Ancak, bu sondu. Daha fazla konuşmaya çalıştığı an, vücudunun derinliklerine saplanan cephane yüzünü tamamen ezmişti.
[511.309.560 deneyim kazandınız.]
[Seviye 64 oldunuz. 6 Kuvvet, 5 Çeviklik, 4 Sağlık, 5 Büyü artar.]
[Lv 202 Dakié Von Illastra rekorunu kazandınız.]
[Dakié Von Illastra’nın yaşam gücünü özümsemek.]
[Ölüm Toplayıcı seviye 9 oldu.]
“N-ne oluyor?”
- sınıf bir büyücünün anında öldüğünü gören diğer adam korkuyla geri çekildi.

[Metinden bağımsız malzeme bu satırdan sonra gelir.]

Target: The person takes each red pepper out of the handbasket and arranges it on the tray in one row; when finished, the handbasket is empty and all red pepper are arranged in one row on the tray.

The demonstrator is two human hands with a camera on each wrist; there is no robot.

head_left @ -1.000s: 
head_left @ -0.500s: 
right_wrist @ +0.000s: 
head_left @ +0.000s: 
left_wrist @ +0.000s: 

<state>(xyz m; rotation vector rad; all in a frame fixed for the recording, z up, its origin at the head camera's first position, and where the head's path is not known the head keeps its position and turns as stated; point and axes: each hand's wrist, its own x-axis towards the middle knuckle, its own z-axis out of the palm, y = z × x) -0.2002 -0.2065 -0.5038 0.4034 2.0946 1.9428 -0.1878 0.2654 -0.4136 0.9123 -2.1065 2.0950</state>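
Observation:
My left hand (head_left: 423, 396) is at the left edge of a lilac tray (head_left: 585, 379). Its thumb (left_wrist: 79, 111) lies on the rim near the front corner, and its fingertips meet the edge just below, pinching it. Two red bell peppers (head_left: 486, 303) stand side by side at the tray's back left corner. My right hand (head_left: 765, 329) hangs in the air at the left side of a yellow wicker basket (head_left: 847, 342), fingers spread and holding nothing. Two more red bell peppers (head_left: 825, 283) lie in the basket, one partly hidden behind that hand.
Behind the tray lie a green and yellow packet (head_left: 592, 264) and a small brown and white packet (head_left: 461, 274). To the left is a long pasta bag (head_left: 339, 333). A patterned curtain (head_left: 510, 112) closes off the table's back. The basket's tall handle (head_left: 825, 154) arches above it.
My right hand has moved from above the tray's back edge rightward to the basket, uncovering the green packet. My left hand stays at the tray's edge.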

Rastgele bir zamanda zindana giren kimliği belirsiz bir adamın kendisinin bir anda dokunamayacağı bir insanı öldürdüğünü düşünmek!
“Sen nesin!”
Yığın sığınağını kurtaran Il Han hafifçe yere indi. Elini Çapraz Torbaya sokması ve bir mızrak çıkarması o kadar doğaldı ki, çok güzel görünüyordu.
“Bir terk, sikik.”
Sonra hemen mızrağını savurdu ve adamın kafasını yardı. Gerçekten canlandırıcı bir vuruş.